# [Action item]
In the entries below, the word "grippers" appears on some lines. Copy each of those lines.

# [Data to process]
#####
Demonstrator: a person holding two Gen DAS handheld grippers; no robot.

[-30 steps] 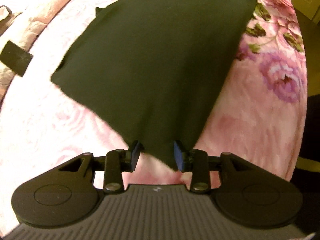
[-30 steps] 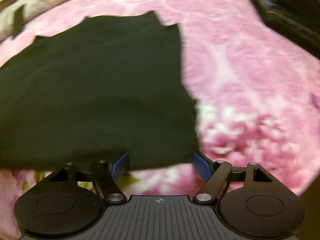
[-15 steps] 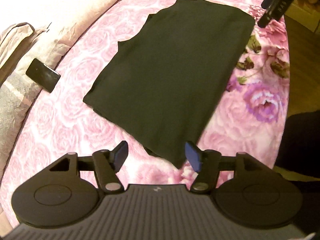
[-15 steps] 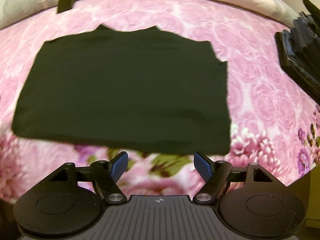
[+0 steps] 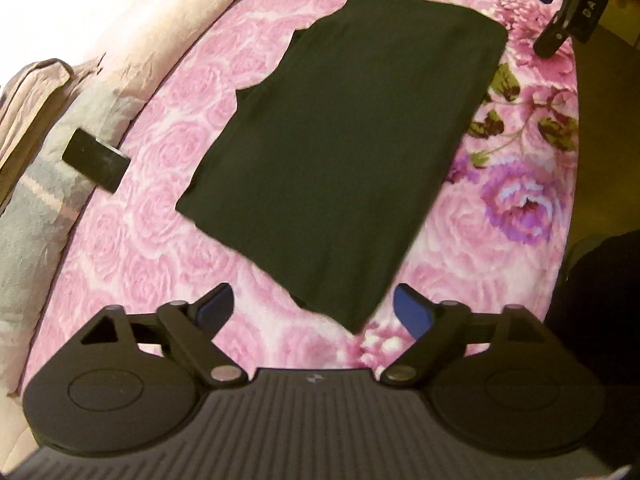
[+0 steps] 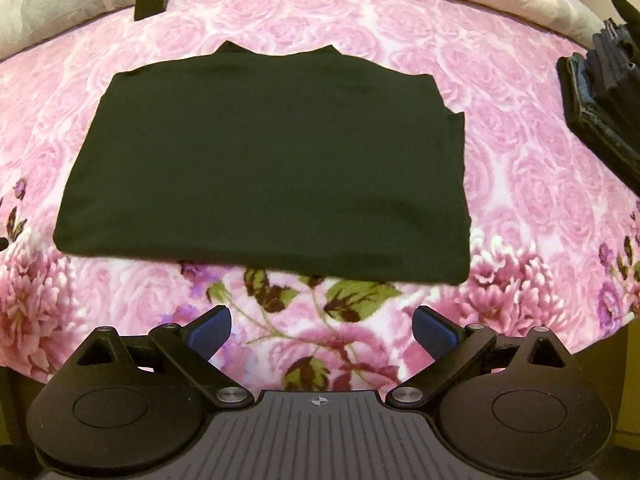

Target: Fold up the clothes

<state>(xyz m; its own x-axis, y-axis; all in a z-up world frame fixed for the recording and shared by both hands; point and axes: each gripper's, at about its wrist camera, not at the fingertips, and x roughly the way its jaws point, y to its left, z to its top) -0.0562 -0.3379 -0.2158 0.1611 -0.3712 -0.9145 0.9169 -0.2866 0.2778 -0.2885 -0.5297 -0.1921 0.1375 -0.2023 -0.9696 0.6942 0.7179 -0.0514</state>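
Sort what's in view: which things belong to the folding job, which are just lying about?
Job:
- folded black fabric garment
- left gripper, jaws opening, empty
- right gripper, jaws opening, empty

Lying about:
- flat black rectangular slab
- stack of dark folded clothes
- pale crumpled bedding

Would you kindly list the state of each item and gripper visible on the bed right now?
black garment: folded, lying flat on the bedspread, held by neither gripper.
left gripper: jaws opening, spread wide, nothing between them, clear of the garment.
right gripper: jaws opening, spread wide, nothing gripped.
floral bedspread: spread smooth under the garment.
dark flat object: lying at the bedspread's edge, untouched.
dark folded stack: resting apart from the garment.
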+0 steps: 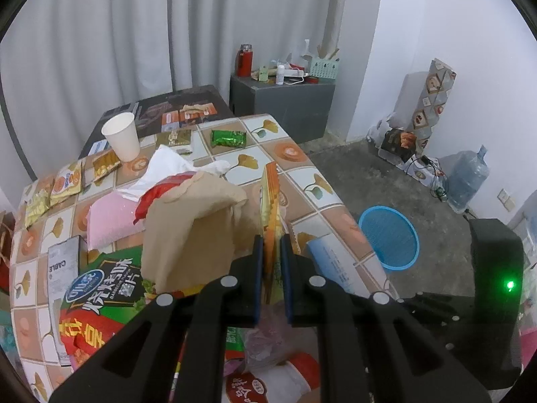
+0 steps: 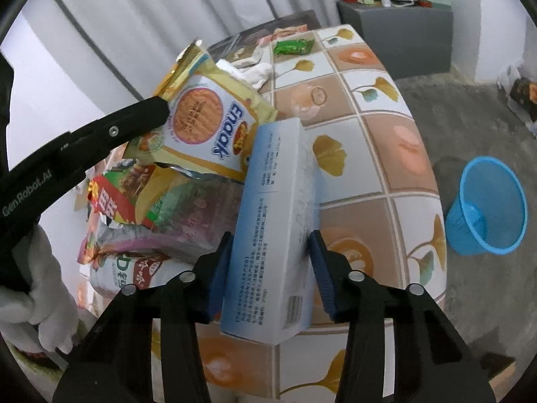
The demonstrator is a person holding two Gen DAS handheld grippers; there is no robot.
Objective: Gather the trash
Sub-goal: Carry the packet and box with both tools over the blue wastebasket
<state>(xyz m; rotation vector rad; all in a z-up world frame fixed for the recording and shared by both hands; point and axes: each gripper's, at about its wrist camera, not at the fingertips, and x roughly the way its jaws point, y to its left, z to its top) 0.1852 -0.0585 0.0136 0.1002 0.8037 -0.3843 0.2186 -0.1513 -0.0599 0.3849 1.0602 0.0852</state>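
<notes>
My left gripper [image 1: 270, 245] is shut on a yellow snack bag [image 1: 271, 198], held edge-on above the table; in the right wrist view the same bag [image 2: 204, 124] hangs from the left gripper's black finger [image 2: 134, 124]. My right gripper [image 2: 270, 245] is shut on a white and blue carton [image 2: 275, 228], held over the table's near edge. The carton's end also shows in the left wrist view [image 1: 332, 265]. A blue bin [image 1: 389, 241] stands on the floor right of the table; it also shows in the right wrist view [image 2: 486, 208].
The tiled table [image 1: 302, 181] holds a paper cup [image 1: 122, 141], a green wrapper [image 1: 228, 138], white tissue [image 1: 174, 164], a brown paper bag [image 1: 191, 225], a pink pack [image 1: 107, 221] and several snack bags [image 1: 100, 288]. A grey cabinet [image 1: 285, 100] and water jug [image 1: 466, 178] stand beyond.
</notes>
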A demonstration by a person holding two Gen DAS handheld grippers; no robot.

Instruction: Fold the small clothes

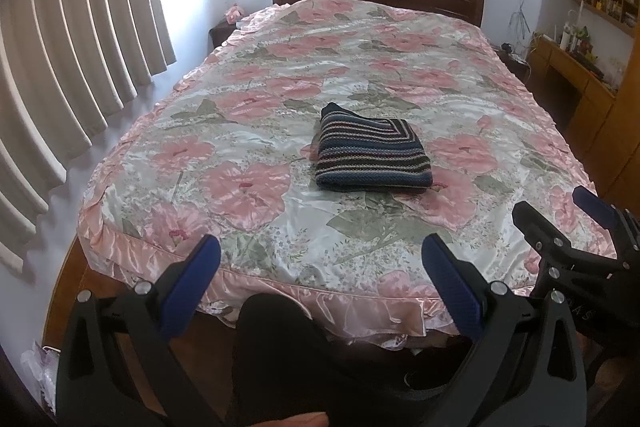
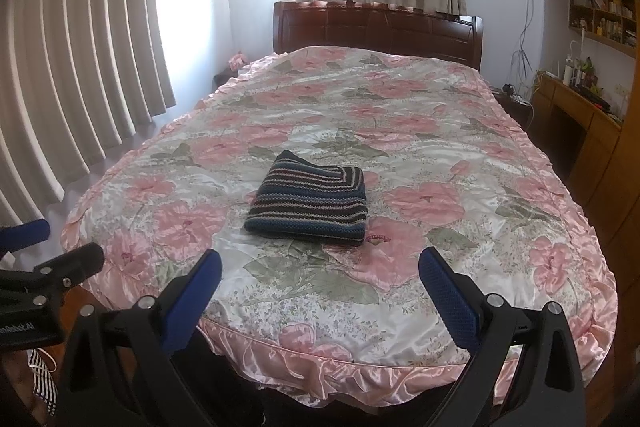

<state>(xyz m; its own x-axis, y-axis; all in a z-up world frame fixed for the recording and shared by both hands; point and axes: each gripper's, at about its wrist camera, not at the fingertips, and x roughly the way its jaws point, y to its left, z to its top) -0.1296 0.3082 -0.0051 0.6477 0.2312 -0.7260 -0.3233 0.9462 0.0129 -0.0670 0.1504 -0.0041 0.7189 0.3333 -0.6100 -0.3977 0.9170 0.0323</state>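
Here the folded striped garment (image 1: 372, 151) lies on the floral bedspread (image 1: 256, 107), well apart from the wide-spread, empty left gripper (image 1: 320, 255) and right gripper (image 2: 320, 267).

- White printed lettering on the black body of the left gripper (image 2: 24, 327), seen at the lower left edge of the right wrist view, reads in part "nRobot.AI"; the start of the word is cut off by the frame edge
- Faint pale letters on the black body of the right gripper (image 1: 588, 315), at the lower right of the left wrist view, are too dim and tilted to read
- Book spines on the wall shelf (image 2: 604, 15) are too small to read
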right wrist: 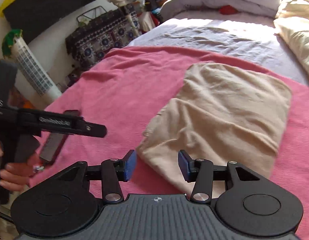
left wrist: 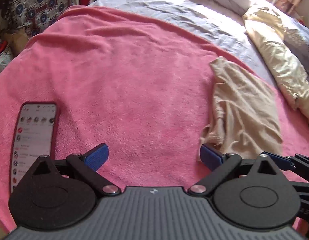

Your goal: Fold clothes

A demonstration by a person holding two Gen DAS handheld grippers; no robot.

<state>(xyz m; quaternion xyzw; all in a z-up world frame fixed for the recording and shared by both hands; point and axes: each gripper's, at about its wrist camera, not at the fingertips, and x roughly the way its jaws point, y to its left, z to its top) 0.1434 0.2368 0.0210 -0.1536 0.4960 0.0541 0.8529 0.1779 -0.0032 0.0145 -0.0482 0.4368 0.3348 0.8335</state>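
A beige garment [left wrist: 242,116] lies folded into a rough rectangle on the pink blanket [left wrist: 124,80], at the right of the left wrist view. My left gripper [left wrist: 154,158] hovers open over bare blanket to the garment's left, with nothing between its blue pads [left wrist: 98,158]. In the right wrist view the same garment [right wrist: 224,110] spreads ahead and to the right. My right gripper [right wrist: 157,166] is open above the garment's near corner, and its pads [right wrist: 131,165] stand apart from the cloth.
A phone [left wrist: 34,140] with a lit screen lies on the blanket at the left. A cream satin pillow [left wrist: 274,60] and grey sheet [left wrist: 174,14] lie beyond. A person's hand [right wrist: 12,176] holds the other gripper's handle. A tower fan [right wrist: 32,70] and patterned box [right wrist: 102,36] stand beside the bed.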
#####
# [Answer section]
Demonstrator: a person holding two Gen DAS handheld grippers; no robot.
The demonstrator is a person holding two Gen DAS handheld grippers; there is no robot.
A demonstration by a person holding two Gen DAS handheld grippers; no robot.
A demonstration by a person holding two Gen DAS handheld grippers; no robot.

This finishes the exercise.